Boleh dan tidak itu bukan jalur hakikat lagi, tapi dah ranah ma’rifat (atau kerennya Syari’at). Tentu saja acuannya adalah Al Qur’an & Sunnah, alias ya..kita harus ittiba’, ngikut aturan Nya. Apalagi kalau persoalan masuk ke segmen Aqidah, wilayahnya hitam putih, asasi, Al Qur’an dan Sunnah ttg ini amat terang (ma’rifat banget). Karena itu, siapapun yang melanggarnya serta merta akan ketahuan (meski tak ada yang memvonis dengan alasan menjaga akhlaq). Itulah yang Allah maksudkan dalam QS 2:256. So, jikapun ada yang menasehati/memperingati, anggap itu sebagai wujud CINTA kita akan agama ini dan saudara kita yang menyimpang tadi, bukan mengambil (mendahului) hak Tuhan, justru kita bisa mengejahwantahkan perintahNya disisi yang lain (lihat QS 3:104). Renungkan QS 55:33.
Salam
Adik yang sama2 belajar.
::nuanne, wa’alaiku salaam, makasih, mestinya AQ 14:4 ya…koq bisa ya… :roll:, selaput …selaput.. dasar..karep tak sejalan.. :lol:, hadistnya salah juga ya…he..he…habis datang ingat itu yg tertulis…bisa dibenarin…???, makasih lagi ya…..
@ zal # 12,
wahhh soal hebat menghebatkan saya rasa anda lebih piawai dari saya zal, saya hakul yakin anda jauh lebih pintar dari saya tentang kajian ISLAM, begitu pula dosen - dosen UIN/IAIN yang sealiran dengan anda. Bukankah mereka para DOKTOR dalam kajian ISLAM ? atau barangkali anda juga sedang mengambil DOKTOR dalam kajian ISLAM ?

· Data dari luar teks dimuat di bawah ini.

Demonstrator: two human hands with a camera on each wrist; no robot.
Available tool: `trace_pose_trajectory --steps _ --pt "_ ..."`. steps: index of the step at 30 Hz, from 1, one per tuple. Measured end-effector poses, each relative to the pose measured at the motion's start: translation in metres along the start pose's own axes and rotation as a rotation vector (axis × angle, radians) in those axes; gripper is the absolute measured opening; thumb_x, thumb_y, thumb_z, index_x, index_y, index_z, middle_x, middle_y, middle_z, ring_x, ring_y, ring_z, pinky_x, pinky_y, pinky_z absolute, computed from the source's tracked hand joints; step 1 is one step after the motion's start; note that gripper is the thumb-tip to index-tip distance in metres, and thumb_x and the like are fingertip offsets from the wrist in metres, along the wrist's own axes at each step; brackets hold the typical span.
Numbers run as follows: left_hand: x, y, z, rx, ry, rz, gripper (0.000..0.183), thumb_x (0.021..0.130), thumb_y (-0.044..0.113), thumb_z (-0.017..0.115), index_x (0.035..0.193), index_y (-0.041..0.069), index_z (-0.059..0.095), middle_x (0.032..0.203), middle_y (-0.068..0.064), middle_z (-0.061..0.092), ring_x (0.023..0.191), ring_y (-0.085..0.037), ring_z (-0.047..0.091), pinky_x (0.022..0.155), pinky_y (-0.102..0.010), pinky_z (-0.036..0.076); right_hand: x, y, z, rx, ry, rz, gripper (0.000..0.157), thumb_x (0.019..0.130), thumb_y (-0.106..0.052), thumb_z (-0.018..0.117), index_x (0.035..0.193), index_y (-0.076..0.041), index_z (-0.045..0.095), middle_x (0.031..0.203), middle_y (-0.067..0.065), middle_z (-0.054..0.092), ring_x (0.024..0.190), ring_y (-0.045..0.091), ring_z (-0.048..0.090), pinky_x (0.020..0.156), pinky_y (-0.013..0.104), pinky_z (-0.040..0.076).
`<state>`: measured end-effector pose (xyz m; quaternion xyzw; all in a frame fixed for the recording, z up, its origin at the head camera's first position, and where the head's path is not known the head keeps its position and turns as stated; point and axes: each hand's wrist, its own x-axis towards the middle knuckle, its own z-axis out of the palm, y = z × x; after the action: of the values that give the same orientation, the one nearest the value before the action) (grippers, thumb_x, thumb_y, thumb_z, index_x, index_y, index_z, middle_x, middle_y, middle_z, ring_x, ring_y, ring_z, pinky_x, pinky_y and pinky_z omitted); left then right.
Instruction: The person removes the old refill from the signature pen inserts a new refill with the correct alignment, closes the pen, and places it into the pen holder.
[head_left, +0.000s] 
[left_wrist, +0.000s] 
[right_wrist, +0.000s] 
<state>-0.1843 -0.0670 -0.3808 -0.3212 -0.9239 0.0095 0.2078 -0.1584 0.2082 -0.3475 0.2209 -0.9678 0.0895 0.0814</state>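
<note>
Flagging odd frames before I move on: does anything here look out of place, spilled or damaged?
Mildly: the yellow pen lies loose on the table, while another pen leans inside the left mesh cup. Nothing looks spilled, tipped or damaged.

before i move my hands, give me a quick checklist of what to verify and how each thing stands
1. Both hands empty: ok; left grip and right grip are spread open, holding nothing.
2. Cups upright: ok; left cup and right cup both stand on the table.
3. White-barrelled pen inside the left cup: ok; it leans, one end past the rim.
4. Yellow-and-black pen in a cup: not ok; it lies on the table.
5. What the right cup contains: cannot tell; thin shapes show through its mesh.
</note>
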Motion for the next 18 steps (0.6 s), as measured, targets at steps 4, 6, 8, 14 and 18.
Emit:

Perbedaanya barangkali zal, saya masih diberi rizqi keselamatan aqidah dari ALLAH, meski saya lebih bodoh dari anda tapi ALLAH masih melindungi saya, saya rasa itu saja bedanya.
Saya rasa jawaban nuane # 14 sudah mempertegas kengawuran teori pembenaran pemahaman AKIDAH ISLAM secara serampangan. Ahklak yang baik adalah buah dari ketekunan terhadap syariat, jika anda berteori pada contoh kehidupaan saat ini disekitar kita yang masih amburadul padahal mayoritas adalah ummat muslim barangkali kita coba periksa lagi pelaksanaan syari yang sudah kita lakukan, bukan menjadi pembenaran akan kesimpulan bahwa agama hanya sekedar baju dan yang penting adalah Tuhan.
Salam Damai.
Berbagai wacana tentang khilafah telah meyakinkan bahwa problematika umat manusia sekarang ini, butuh solusi tuntas. dan solusi tuntas itu butuh suatu motor yang beraqidah benar separti para ulama NU dan kadernya. Yang patut kita garisbawahi bahwa khilafah hanya akan bisa ditegakkan oleh ulama-ulama seperti kader-kader NU. Kalau khilafah berdiri di negeri ini, maka NU-lah yang akan menegakkannya bukan yang lain.